UNIFI employs an internal sales force of approximately 50 persons operating out of sales offices primarily in the U.S., Brazil, China, Sri Lanka, El Salvador and Colombia.  UNIFI also relies on independent sales agents for sales in several other countries.  UNIFI seeks to create strong customer relationships and to build and strengthen those relationships throughout the supply chain.  Through having frequent communications with customers, partnering in product development and engaging key downstream brands and retailers, UNIFI has created significant pull-through sales and brand recognition for its products.  For example, UNIFI works with brands and retailers to educate and create demand for its PVA products, such as recent engagements involving REPREVE® at multiple events and venues in the U.S.  UNIFI then works with key fabric mill partners to develop specific fabrics for those brands and retailers utilizing its PVA products.  In many of these regards, UNIFI draws upon and integrates the resources of its research and development personnel.  In addition, UNIFI is enhancing co-branding activations with integrated point-of-sale and online marketing with popular brands and retailers to further enable consumers to find REPREVE® and other PVA brands in multiple retail channels.  Based on the establishment of many commercial and branded programs, this strategy has been successful for UNIFI.

Product Customization and Manufacturing Processes

UNIFI uses advanced production processes to manufacture its high-quality products cost-effectively in North America, Central America and South America.  UNIFI believes that its flexibility and know-how in producing specialty polyester and nylon products provide important development and commercialization advantages, in addition to the recent ability to vertically integrate with post-industrial and post-consumer materials.

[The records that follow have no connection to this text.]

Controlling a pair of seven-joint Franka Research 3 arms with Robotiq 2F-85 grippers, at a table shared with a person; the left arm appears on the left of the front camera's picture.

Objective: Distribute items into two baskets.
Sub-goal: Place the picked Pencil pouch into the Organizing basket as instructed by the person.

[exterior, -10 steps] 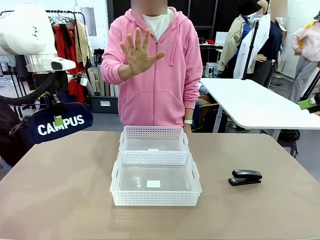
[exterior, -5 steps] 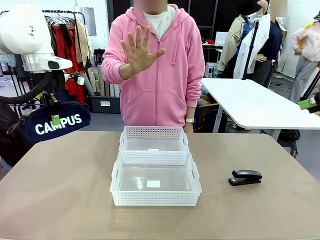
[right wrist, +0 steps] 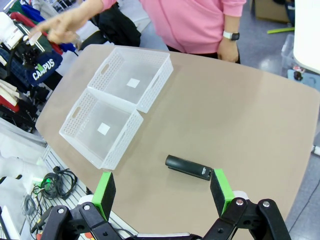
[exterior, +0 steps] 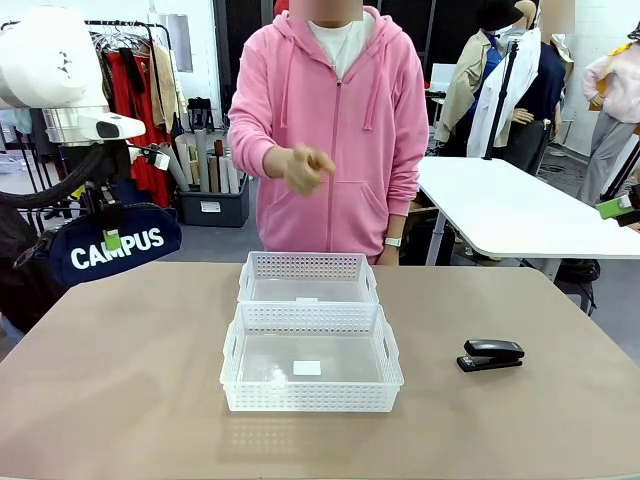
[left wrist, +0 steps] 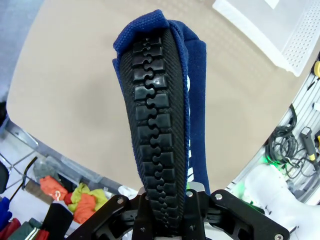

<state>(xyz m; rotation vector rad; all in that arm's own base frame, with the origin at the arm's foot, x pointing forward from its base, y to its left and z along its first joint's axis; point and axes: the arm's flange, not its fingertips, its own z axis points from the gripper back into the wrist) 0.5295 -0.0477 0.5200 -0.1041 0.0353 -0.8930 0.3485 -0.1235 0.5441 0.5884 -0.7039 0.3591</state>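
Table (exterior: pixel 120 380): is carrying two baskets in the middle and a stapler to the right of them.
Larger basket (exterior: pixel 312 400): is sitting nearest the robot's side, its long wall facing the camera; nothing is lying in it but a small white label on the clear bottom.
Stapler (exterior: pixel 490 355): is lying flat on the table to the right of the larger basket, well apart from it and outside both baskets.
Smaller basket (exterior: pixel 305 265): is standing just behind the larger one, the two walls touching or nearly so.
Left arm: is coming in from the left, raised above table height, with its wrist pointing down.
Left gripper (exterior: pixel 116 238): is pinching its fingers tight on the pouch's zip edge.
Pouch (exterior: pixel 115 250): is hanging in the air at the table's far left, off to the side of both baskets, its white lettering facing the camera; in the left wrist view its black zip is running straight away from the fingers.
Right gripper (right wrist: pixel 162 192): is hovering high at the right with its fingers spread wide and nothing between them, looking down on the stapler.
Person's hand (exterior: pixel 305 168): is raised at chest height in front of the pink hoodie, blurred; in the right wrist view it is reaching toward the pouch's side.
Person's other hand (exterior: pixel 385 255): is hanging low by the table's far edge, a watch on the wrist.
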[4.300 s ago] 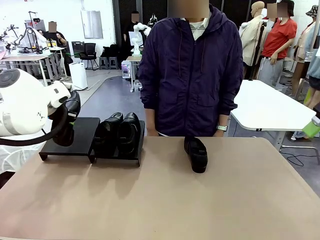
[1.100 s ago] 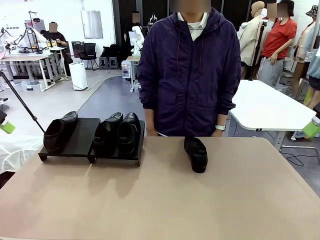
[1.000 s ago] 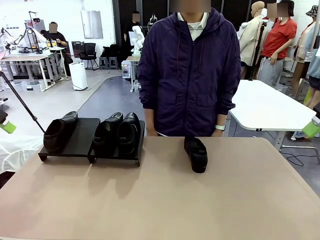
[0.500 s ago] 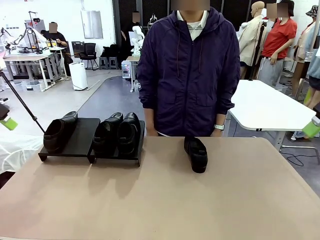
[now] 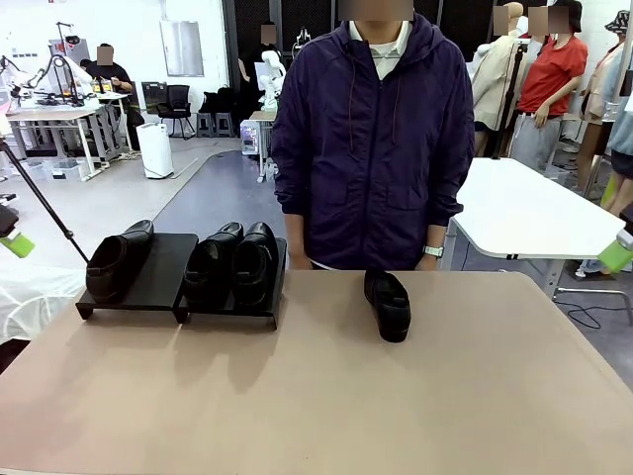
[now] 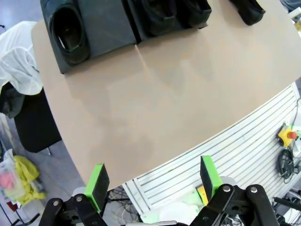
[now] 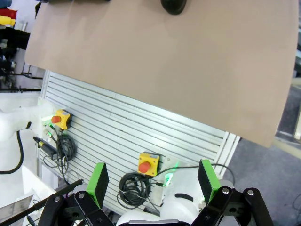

UNIFI produces Flake, Chip and POY using recycled materials. In addition to its yarns manufactured from virgin polyester and nylon, UNIFI sells its recycled products externally or further processes them internally to add value for customers seeking recycled components. The REPREVE® Bottle Processing Center in Reidsville, North Carolina produces Flake that can be sold externally or further processed internally at our REPREVE® Recycling Center in Yadkinville, North Carolina. Recycled polyester Chip output from the REPREVE® Recycling Center can be sold externally or further processed internally into polyester POY.

Additional processing of UNIFI’s polyester POY includes texturing, dyeing, twisting, beaming and draw winding.  The texturing process, which is common to both polyester and nylon, involves the use of high-speed machines to draw, heat and false-twist POY to produce yarn with different physical characteristics, depending on its ultimate end use.  Texturing gives the yarn greater bulk, strength, stretch, consistent dye-ability and a softer feel, thereby making it suitable for use in the knitting and weaving of fabric.  Solution dyeing and package dyeing allow for matching of customer-specific color requirements for yarns sold into various markets.  Twisting incorporates real twist into filament yarns, which can be sold for a variety of uses, such as sewing thread, home furnishings and apparel.  Beaming places both textured and covered yarns onto beams to be used by customers in warp knitting and weaving applications.  The draw winding process utilizes heat and draws POY to produce mid-tenacity, flat yarns.

Additional processing of UNIFI’s nylon yarn products primarily includes covering and texturing. Covering involves the wrapping or air entangling of filament or spun yarn around a core yarn, primarily spandex.  This process enhances a fabric’s ability to stretch, recover its original shape and resist wrinkles, while maintaining a softer feel.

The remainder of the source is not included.